Search code examples
pythonscikit-learncross-validationshufflek-fold

What is the difference between a "normal" k-fold cross-validation using shuffle=True and a repeated k-fold cross-validation?


could anyone explain the difference between a "normal" k-fold cross-validation using the shuffle function, e.g.

kf = KFold(n_splits = 5, shuffle = True)

and a repeated k-fold cross-validation? Shouldn't they return the same results?

Having a hard time understanding the difference.

Any hint is appreciated.


Solution

  • As its name says, RepeatedKFold is a repeated KFold. It executes it n_repeats times. When n_repeats=1, the former performs exactly as the latter when shuffle=True. They do not return the same splits because random_state=None by default, that is, you did not specify it. Therefore, they use different seeds to (pseudo-)randomly shuffle data.

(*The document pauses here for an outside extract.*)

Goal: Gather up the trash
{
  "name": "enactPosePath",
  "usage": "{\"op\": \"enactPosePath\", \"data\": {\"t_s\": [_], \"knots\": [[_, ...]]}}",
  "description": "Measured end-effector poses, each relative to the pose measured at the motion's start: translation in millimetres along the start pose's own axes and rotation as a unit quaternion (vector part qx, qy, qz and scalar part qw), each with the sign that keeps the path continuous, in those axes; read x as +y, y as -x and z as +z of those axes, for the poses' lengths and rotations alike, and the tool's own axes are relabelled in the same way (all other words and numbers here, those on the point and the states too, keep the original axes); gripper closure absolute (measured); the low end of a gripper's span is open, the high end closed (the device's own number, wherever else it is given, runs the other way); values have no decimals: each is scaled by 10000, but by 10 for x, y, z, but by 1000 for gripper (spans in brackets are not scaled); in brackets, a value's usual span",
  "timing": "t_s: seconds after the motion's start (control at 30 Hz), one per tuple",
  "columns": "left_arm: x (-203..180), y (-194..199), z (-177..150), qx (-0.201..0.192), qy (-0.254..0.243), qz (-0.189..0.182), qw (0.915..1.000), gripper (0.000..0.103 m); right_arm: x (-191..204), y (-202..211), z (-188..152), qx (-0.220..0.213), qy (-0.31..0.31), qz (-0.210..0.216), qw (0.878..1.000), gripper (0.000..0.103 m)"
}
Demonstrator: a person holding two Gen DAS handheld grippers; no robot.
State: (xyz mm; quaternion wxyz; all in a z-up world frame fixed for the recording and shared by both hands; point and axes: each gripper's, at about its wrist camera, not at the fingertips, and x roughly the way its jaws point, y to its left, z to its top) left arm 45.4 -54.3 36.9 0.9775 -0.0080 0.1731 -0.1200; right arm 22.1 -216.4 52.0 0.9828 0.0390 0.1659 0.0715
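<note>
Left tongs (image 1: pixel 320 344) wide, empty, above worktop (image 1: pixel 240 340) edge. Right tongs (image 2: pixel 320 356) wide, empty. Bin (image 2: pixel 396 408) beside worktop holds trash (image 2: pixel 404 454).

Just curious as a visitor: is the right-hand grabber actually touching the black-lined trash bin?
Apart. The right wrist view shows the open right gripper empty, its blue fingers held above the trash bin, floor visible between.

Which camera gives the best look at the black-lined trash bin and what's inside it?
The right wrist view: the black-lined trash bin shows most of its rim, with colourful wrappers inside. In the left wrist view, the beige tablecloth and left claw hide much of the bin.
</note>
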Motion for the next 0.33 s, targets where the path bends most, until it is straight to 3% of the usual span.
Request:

    When they have the same random_state and are repeated once, then both lead the same splits. For a deeper understanding try the following:

    import pandas as pd
    from sklearn.model_selection import KFold, RepeatedKFold
                         
    data = pd.DataFrame([['red', 'strawberry'], # color, fruit
                      ['red', 'strawberry'], 
                      ['red', 'strawberry'],
                      ['red', 'strawberry'],
                      ['red', 'strawberry'],
                      ['yellow', 'banana'],
                      ['yellow', 'banana'],
                      ['yellow', 'banana'],
                      ['yellow', 'banana'],
                      ['yellow', 'banana']])
    
    X = data[0]
    
    # KFold
    for train_index, test_index in KFold(n_splits=2, shuffle=True, random_state=1).split(X):
        print("TRAIN:", train_index, "TEST:", test_index)
    
    # RepeatedKFold
    for train_index, test_index in RepeatedKFold(n_splits=2, n_repeats=1, random_state=1).split(X):
        print("TRAIN:", train_index, "TEST:", test_index)
    

    You should obtain the following:

    TRAIN: [1 3 5 7 8] TEST: [0 2 4 6 9]
    TRAIN: [0 2 4 6 9] TEST: [1 3 5 7 8]
    
    TRAIN: [1 3 5 7 8] TEST: [0 2 4 6 9]
    TRAIN: [0 2 4 6 9] TEST: [1 3 5 7 8]